Les serials (séries de films à épisodes), genre en plein essor dans les années 1910 et 1920, présentent un motif récurrent : l’héroïne captive et ligotée, souvent attachée sur une voie de chemin de fer ou dans une situation de danger extrême, attendant d’être secourue. Cet archétype, appelé « damsel in distress »,est fondamental dans le développement des représentations de la soumission féminine au cinéma. Dans ces scènes, l’héroïne est volontairement placée dans une posture de vulnérabilité totale, physiquement immobilisée et sous le contrôle de son ravisseur. Les hommes qui la sauvent apparaissent comme des figures protectrices, mais ces séquences jouent en réalité sur le contraste entre la vulnérabilité de l’héroïne et la menace de son ravisseur, une dynamique souvent associée au BDSM.

Un bon exemple est donné par The Perils of Pauline (1914) : cette série d’aventures montre Pauline, jouée par Pearl White, souvent ligotée ou attachée,que ce soit par des bandits ou des ennemis voulant la piéger. Ces situations intensifient le suspense tout en offrant des moments mémorables de sauvetage héroïque, et s’inscrivent dans une imagerie qui flirte avec les fantasmes BDSM. L’enjeu principal devient la mise en scène du contrôle et de l’immobilisation de l’héroïne, un motif que le cinéma d’exploitation et le genre du bondage reprendront beaucoup plus tard.

The Exploits of Elaine (1914-1915), également avec Pearl White, suit un schéma similaire à celui de Pauline, avec des scènes où l’héroïne Elaine est capturée, attachée et bâillonnée par des malfaiteurs cherchant à la faire chanter ou à l’éliminer. Dans les cas les plus extrêmes, l’héroïne est ligotée sur une voie de chemin de fer, ou face à une scie tournante se dirigeant vers elle.

Les feuilletons français comme ceux de Feuillade ne sont pas en reste. Dans Les Vampires (1915), le thème de la captivité est récurrent. Plusieurs victimes des Vampires, souvent des hommes, sont ligotées et bâillonnées dans des situations où le pouvoir des criminels est clairement affirmé. Le journaliste Philippe Guérande est ainsi capturé par les criminels et souvent ligoté dans des positions humiliantes. Ces scènes amplifient l’impression de danger, et jouent sur le contraste entre la vulnérabilité des captifs et la domination exercée par Irma Vep et ses complices.

De même dans Judex (1916), l’héroïne Jacqueline (jouée par Yvette Andréyor) est enlevée par des criminels et attachée, parfois bâillonnée, dans des scènes qui renforcent le suspense.

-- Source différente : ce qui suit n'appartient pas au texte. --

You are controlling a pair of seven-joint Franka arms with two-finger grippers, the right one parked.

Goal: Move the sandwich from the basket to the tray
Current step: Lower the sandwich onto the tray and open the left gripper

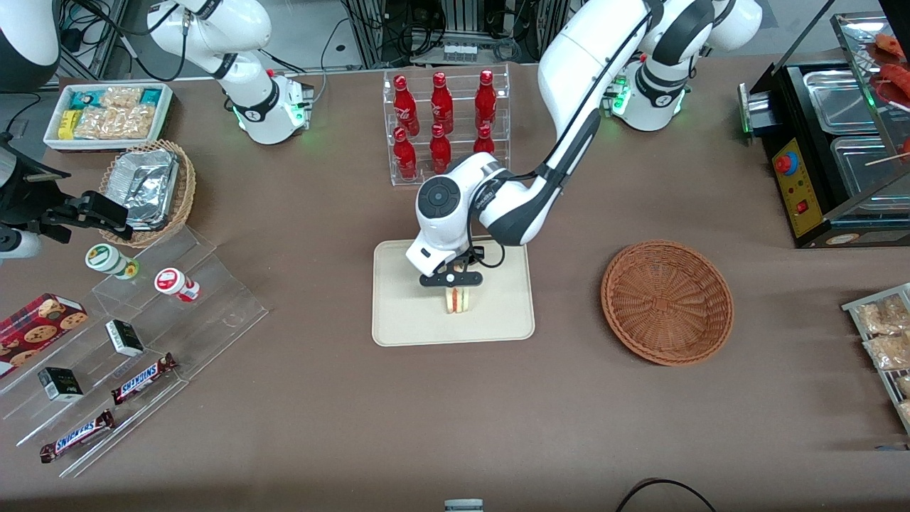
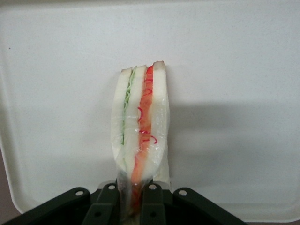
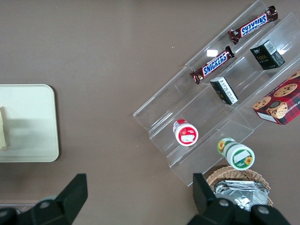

La captivité dans les films d’aventures

Plus généralement, de nombreuses scènes du cinéma muet jouent sur l’idée de contrainte physique, et sans entrer dans le domaine BDSM, évoquent le bondage et les scènes d’immobilisation.

Dans Ben-Hur (1925), des chaînes et des scènes de captivité accentuent l’idée de soumission et de force physique, notamment dans les scènes à bord des galères ou dans les prisons. Les cages ou espaces confinés créent une dynamique visuelle de restriction, symbolisant le contrôle.

Le mélodrame Les Deux Orphelines (1921) de D.W. Griffith met en scène des moments de captivité où les deux sœurs, séparées par des événements tragiques, se retrouvent ligotées ou emprisonnées, notamment Henriette (Lillian Gish) qui est enlevée et ligotée dans une scène qui joue sur la tension dramatique et sa vulnérabilité. L’accent est mis sur la détresse de la captive, mais les cordes et liens renforcent une imagerie dramatique qui a une certaine charge érotique implicite.

Les films situés dans des environnements exotiques stimulent l’imaginaire des spectateurs, souvent en utilisant le thème des captifs. Dans les histoires tirées des Mille et Une Nuits, les scènes abondent où des personnages féminins sont ligotés, voilés ou emprisonnés dans des harems, suggérant une esthétique de soumission et de domination.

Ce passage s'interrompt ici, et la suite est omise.